The Snack Thief
- Italian first edition cover
- Author: Andrea Camilleri
- Original title: Il ladro di merendine
- Translator: Stephen Sartarelli
- Language: Italian/Sicilian
- Series: Inspector Salvo Montalbano, #3
- Genre: Crime, Mystery novel
- Publisher: Sellerio (ITA) Viking (US) Macmillan/Picador (UK)
- Publication date: 16 December 1996
- Publication place: Italy, Sicily
- Published in English: 2003
- Media type: Print (Hardcover, Paperback)
- Pages: 247 pp 352 pp (Eng. trans.)
- ISBN: 0-330-49291-8 (Eng. trans.)
- OCLC: 59278658
- Preceded by: The Terracotta Dog
- Followed by: The Voice of the Violin

= The Snack Thief =

1996 novel by Andrea Camilleri

 The Snack Thief (Il ladro di merendine) is a 1996 novel by Andrea Camilleri, translated into English in 2003 by Stephen Sartarelli.

It is the third novel of the internationally popular Inspector Montalbano series.

==Plot summary==
During a night off the coast of Vigàta a fishing boat from Mazara del Vallo, called "Santopadre", is intercepted and machine-gunned, apparently in international waters, by a Tunisian patrol boat. The exploded shots kill a Tunisian sailor who was on board the Italian boat. On the same day the former merchant Aurelio Lapecora is stabbed in a lift and Karima Moussa, a beautiful Tunisian cleaning lady, suddenly disappears.

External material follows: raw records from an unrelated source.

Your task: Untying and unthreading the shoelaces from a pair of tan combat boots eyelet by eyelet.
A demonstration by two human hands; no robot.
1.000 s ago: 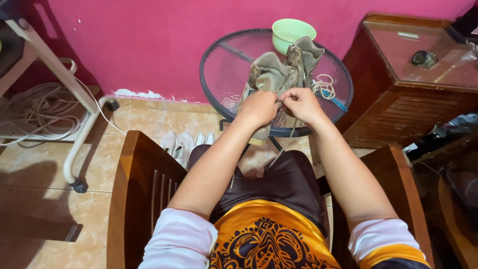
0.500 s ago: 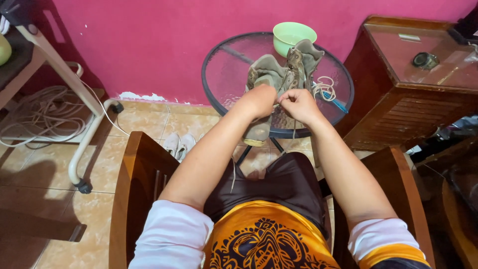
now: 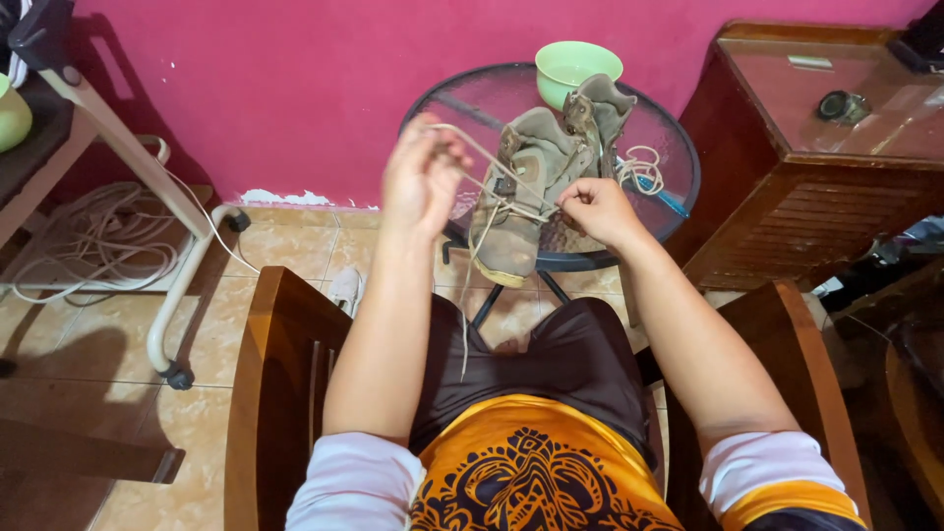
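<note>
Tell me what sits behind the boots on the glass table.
Behind the tan boots on the glass table stands a green bowl, partly covered by the rear boot. A coiled cord lies right. The bowl's contents cannot be seen.

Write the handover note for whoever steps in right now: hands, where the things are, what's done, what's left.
Left hand: raised, pinching the pale lace and pulling it taut.
Right hand: closed at the front of the near boot, gripping the lace there.
Things: near boot at the front edge of the round glass table; second boot behind it; green bowl at the back; a loose cord lies to the right.
Done: lace runs through the lower eyelets.
Left: upper eyelets look unlaced; a free end dangles.
</note>
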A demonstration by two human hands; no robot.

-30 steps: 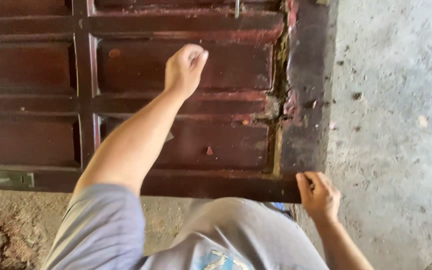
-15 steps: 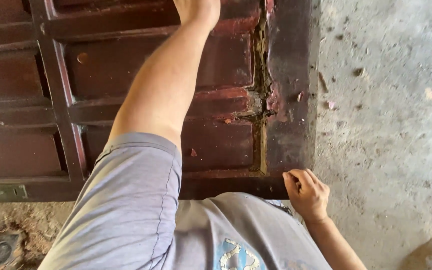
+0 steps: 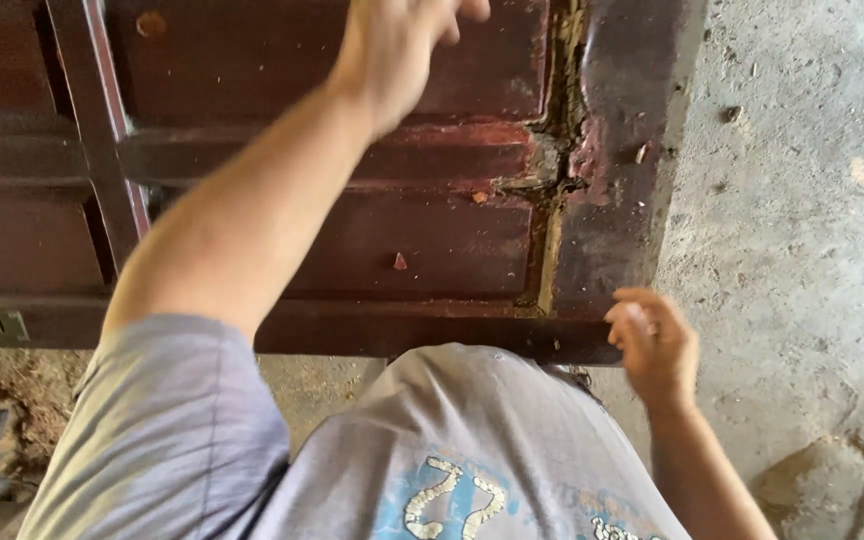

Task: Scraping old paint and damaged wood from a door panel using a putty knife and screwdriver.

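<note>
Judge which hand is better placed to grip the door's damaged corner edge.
Right, probably. The right hand hovers beside the dark red wooden door's cracked corner, fingers curled. The left hand reaches across the upper panel, farther from that corner.

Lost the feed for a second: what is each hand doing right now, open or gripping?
Left hand: open, flat over the dark red wooden door, holding nothing.
Right hand: fingers curled loosely at the door's lower corner, blurred; grip cannot be told.

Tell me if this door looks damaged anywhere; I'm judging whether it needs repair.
Yes. The dark red wooden door has a cracked, crumbling joint near its right edge, where the panels meet the side rail: pale raw material shows through the finish and the seam gapes. Small chips lie on the panel nearby.
</note>
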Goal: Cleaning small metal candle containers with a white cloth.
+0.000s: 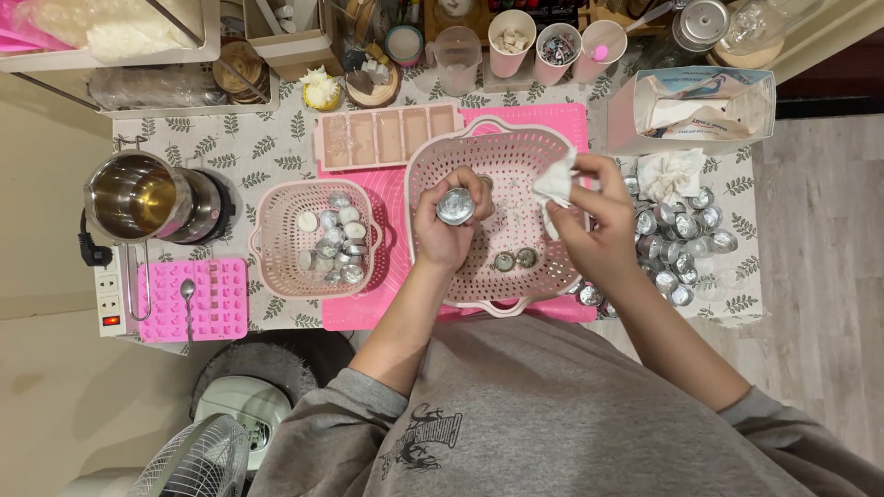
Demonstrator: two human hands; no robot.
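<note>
Two hands work over the large pink basket (516, 147) at the middle of the table. The left hand (448, 225) is curled closed around a small round metal cup (455, 205), fingers wrapped about its wall so that the open mouth faces up toward the camera. The right hand (594, 216) pinches a crumpled white tissue (555, 189) between thumb and fingertips, held just right of the cup and not yet touching it.

Judging by this, the step in hand is wiping the cup out. To do it well, the cup seems best kept steady and level over the basket, with the tissue pressed into the bottom corner and turned around the inside wall, since thin metal like this probably dents under a hard squeeze.

Two more cups (516, 260) lie on the near floor of the same basket. A smaller pink basket (276, 248) to the left holds a heap of cups, some with white filling. To the right, many empty metal cups (681, 239) crowd the tablecloth (267, 147), near a white tissue box (691, 110) at the far right. A steel pot (138, 198) stands at the far left.
</note>
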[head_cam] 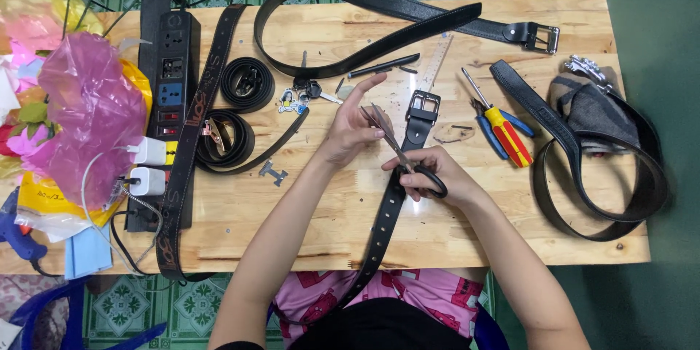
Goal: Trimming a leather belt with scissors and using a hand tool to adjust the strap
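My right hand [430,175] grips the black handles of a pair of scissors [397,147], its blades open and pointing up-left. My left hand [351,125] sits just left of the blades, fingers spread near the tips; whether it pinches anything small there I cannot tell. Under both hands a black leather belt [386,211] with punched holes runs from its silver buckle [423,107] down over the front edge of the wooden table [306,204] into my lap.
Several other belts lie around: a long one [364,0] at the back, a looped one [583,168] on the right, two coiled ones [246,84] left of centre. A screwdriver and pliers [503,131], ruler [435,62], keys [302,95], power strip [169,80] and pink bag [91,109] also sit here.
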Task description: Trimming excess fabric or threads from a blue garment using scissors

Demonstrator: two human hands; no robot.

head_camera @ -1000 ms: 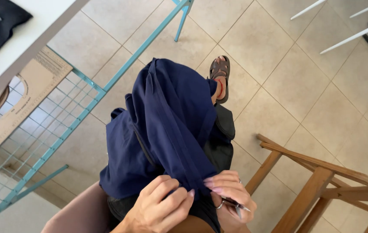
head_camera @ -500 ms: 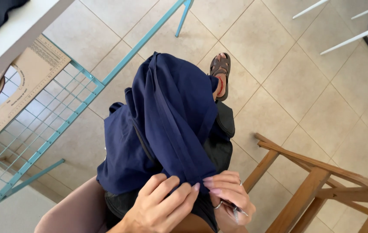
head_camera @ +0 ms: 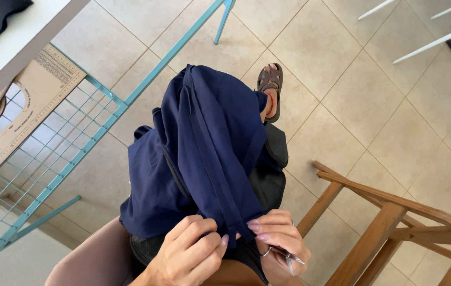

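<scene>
A navy blue garment (head_camera: 204,143) lies draped over my lap and knee, with a seam strip running down its middle. My left hand (head_camera: 191,254) pinches the lower edge of the fabric at the bottom of the view. Right beside it, my right hand (head_camera: 278,241) grips the same edge with its fingertips and also holds a thin metal tool (head_camera: 289,259), whose kind I cannot tell. The two hands nearly touch. My foot in a brown sandal (head_camera: 269,87) rests on the tiled floor beyond the garment.
A teal wire-grid shelf (head_camera: 51,164) under a white table (head_camera: 19,47) stands at left, with a cardboard pattern ruler (head_camera: 29,100) on it. A wooden chair frame (head_camera: 395,228) is at lower right. White legs (head_camera: 426,37) cross the top right corner.
The garment and hands have shifted slightly down and left in view. The fingers have closed tighter on the fabric's lower edge.
</scene>
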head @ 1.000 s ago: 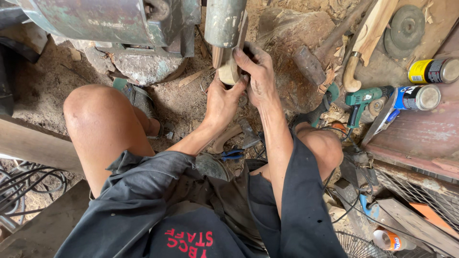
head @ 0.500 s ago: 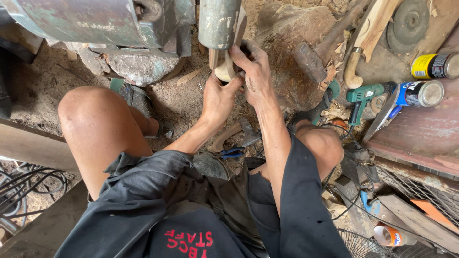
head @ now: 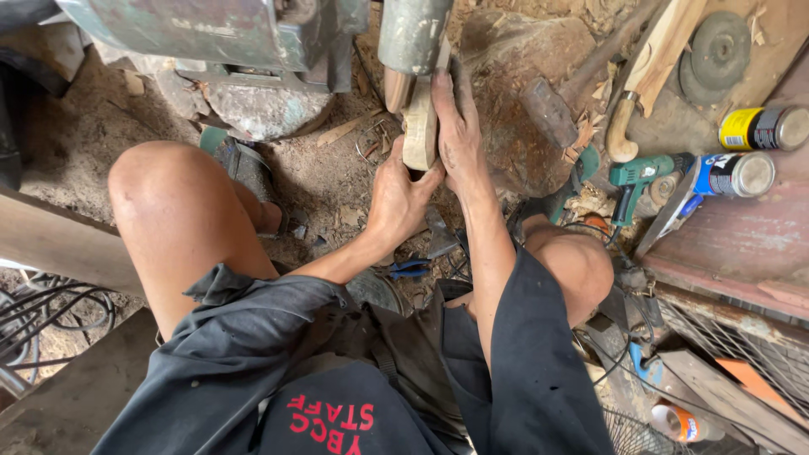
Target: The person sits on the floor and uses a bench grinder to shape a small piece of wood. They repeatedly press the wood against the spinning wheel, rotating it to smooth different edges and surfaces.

Montalbano discovers that the girl also worked in the office of the murdered merchant whose lover she was, and that she had a son, François, who also disappeared with her. Thanks to the help of the elderly Aisha, an acquaintance of Karima, Montalbano also finds a savings account owned by the girl with deposited five hundred million lire, a sum too high for a young immigrant who should have had only what she received from her humble work.

While returning to the police station from the visit to the house of Karima, Montalbano sees in front of a primary school a small group of mothers who complain with a policeman of some thefts of snacks, which accuse a small foreigner child. Montalbano realizes that he's François: lurking with his girlfriend Livia and his men, he manages to take the little Tunisian who had taken refuge in an abandoned house. Livia, in reassuring the child brought home by Montalbano to protect him, will feel the birth of her maternal instinct and the desire to form a more intense union with Salvo, adopting the child. The commissioner will join the project of Livia but in the meantime the investigations are complicated by the secret services and the slimy figure of Colonel Lohengrin Pera.

In the story there are many references to Montalbano's relationship with his father, who lives far from Vigata and remains a widower of his second wife. He collects newspaper articles that write about his son's investigative successes and when the commissioner was wounded, he was near him by calling and went to visit him in hospital. Sometimes a box of his good wine arrives at the police station. During the investigation, Montalbano receives a letter from a partner of his father's winery informing him that he has long been seriously ill with a tumor and that, although aware of his imminent death, he did not want to let his son know anything about spare him the agony of his suffering. Montalbano will arrive in the hospital where his father is hospitalized when he is dead and will bitterly reproach himself for his selfishness because even if he had intuited the malaise he has unconsciously ignored it.

==Adaptation==
It was first adapted for television by RAI with Luca Zingaretti in the TV series Inspector Montalbano. The episode was the first of the series and aired on 6 May 1999.